What is expected ▸ Lines from the records below that contain the word "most" are to be copied out.

[Extracted records]
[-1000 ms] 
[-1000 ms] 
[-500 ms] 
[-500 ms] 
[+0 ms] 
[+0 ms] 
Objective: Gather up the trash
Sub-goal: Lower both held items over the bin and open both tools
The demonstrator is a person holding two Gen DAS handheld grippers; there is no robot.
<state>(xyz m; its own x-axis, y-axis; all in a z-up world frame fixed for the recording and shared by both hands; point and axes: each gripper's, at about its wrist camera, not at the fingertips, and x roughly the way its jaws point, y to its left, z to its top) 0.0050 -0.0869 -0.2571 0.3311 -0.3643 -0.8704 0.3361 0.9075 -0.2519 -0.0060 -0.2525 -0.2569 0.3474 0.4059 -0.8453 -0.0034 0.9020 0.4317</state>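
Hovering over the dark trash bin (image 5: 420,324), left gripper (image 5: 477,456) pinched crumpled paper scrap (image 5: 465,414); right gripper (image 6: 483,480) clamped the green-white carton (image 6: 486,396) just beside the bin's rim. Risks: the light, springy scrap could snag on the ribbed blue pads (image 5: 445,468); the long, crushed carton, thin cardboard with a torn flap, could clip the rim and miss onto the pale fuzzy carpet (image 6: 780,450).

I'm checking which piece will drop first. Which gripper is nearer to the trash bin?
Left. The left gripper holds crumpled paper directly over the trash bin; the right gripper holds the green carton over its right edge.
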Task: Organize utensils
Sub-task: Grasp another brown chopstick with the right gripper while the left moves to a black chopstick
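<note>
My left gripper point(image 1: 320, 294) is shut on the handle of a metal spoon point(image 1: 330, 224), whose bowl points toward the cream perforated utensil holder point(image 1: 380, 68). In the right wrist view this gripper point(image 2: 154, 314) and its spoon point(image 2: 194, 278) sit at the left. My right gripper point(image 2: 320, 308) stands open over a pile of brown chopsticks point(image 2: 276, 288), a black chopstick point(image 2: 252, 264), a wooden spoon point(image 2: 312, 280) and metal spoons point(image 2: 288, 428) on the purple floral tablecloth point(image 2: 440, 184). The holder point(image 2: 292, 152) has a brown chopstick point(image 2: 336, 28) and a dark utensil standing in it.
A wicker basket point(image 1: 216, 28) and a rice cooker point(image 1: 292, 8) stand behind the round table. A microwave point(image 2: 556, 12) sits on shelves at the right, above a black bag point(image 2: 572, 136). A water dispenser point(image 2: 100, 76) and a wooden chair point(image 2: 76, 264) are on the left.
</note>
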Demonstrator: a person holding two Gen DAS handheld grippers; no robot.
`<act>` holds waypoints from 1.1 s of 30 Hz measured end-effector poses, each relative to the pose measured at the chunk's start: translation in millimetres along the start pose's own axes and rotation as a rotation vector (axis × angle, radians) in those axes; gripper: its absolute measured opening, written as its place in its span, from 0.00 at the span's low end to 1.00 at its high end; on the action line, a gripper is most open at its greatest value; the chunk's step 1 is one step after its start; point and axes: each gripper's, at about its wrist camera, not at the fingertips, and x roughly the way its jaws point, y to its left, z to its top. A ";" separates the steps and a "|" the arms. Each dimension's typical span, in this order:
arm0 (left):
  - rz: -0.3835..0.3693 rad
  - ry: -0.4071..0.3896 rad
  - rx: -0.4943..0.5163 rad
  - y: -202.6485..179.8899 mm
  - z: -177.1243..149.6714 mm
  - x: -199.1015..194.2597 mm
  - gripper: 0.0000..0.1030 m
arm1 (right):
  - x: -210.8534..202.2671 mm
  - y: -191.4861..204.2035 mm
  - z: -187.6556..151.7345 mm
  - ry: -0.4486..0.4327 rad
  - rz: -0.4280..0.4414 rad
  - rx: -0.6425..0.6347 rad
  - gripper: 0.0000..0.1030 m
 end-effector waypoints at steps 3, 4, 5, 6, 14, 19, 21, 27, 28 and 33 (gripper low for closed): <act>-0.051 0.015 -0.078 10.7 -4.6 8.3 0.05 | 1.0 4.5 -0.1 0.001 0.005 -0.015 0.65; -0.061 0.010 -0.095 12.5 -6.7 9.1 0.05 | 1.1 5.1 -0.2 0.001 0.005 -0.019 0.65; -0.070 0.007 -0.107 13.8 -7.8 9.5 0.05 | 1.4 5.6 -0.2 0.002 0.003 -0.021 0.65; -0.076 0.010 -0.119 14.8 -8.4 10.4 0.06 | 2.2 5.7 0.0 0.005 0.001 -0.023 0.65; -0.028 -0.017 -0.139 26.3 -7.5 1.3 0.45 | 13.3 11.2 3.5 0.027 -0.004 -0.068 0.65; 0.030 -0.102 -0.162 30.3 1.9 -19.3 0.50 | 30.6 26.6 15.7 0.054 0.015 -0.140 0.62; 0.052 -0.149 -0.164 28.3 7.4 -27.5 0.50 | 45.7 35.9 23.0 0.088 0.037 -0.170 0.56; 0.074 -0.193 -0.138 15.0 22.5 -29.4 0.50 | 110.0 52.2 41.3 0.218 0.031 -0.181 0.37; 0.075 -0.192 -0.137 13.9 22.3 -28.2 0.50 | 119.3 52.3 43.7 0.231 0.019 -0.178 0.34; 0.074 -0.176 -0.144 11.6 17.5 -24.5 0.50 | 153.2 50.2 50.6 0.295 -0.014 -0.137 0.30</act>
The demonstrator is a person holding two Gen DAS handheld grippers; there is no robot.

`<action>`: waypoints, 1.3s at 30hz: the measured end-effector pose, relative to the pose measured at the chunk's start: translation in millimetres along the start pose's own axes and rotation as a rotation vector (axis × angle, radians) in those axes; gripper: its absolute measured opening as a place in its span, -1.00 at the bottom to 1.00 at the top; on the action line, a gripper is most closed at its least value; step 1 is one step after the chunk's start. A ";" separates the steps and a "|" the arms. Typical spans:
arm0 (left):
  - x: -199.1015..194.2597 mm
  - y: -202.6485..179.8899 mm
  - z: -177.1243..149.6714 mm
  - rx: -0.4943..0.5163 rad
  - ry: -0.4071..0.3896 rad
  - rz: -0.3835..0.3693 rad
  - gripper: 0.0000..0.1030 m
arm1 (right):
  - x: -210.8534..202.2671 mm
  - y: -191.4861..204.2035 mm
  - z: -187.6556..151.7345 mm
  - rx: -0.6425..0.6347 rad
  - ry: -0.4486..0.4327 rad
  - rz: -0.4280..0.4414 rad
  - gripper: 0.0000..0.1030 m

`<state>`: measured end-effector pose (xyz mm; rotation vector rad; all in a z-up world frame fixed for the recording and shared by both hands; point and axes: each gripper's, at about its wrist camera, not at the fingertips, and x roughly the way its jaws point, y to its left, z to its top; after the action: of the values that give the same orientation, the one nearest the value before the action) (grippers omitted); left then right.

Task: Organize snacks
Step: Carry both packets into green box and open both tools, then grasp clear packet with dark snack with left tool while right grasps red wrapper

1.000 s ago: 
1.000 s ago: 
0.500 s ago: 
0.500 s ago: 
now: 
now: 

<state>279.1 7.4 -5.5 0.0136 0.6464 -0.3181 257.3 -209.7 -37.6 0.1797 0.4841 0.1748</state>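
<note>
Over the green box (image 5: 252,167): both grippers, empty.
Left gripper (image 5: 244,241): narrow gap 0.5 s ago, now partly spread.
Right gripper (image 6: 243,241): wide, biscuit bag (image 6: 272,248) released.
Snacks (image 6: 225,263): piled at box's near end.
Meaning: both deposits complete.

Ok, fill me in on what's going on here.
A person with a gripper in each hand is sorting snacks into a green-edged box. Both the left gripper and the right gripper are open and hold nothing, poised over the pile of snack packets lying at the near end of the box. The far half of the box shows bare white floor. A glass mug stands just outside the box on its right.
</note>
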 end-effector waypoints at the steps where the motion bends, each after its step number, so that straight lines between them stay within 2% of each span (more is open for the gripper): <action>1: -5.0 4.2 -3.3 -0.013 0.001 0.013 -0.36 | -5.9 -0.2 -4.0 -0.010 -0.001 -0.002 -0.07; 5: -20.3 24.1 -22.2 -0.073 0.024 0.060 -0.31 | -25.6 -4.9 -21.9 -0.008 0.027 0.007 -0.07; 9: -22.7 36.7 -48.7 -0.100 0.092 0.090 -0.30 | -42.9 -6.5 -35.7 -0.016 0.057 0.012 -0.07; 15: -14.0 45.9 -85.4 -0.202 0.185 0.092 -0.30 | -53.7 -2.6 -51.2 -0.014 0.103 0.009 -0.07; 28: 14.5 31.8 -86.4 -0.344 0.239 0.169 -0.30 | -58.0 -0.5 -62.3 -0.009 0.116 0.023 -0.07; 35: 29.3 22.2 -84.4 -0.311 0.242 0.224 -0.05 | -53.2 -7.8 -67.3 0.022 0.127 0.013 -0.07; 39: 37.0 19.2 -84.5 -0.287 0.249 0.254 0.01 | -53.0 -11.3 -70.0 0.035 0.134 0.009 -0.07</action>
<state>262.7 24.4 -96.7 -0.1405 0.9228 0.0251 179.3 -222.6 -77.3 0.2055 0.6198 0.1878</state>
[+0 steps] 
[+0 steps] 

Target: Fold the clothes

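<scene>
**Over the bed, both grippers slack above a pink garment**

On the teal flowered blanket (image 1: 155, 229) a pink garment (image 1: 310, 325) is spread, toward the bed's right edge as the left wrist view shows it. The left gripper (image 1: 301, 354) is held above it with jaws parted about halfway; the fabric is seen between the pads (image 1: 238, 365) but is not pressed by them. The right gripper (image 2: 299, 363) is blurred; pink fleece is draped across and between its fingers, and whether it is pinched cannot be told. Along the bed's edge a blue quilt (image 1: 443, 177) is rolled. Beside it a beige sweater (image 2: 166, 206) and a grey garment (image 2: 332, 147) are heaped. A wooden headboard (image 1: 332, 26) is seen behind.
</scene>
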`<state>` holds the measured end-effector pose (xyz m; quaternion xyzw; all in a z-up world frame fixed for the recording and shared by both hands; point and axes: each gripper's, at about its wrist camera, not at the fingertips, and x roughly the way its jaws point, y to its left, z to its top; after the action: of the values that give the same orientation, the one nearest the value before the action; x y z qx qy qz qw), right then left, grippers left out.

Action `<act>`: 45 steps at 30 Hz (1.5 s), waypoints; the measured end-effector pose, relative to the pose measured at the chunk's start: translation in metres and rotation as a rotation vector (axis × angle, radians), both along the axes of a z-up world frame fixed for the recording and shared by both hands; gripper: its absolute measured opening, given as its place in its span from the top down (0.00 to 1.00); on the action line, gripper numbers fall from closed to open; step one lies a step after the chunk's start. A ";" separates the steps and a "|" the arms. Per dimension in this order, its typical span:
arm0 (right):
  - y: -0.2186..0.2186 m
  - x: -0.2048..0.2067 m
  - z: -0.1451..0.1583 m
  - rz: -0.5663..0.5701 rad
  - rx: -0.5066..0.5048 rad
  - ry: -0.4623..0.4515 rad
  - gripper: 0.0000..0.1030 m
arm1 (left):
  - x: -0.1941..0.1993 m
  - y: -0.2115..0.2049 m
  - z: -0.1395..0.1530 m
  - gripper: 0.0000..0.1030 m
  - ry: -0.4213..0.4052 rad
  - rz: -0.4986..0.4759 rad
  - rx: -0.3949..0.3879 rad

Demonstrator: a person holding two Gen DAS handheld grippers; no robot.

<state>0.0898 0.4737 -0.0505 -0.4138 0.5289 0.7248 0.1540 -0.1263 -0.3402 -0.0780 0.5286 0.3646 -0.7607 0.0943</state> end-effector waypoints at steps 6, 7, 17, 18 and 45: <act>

Answer area ▸
`<act>` holds waypoints from 1.1 s of 30 Hz measured end-effector poses, each relative to the pose measured at the chunk's start: translation in millimetres along the start pose's own axes and rotation as a rotation vector (axis × angle, radians) in those axes; gripper: its absolute measured opening, written as its place in its span, from 0.00 at the span's low end to 1.00 at its high end; on the action line, a gripper is most open at its greatest value; the chunk's step 1 is one step after its start; point and axes: each gripper's, at about its wrist camera, not at the fingertips, and x roughly the way its jaws point, y to its left, z to its top. A ";" separates the steps and a "|" the arms. Each dimension's typical span, in this order:
`<action>`: waypoints, 1.3s at 30hz: the measured end-effector pose, relative to the pose measured at the chunk's start: translation in millimetres along the start pose's own axes and rotation as a rotation vector (axis × angle, radians) in those axes; gripper: its absolute measured opening as a place in its span, -1.00 at the bottom to 1.00 at the top; on the action line, a gripper is most closed at its least value; step 1 is one step after the chunk's start. A ";" separates the steps and a "|" the arms. Typical spans:

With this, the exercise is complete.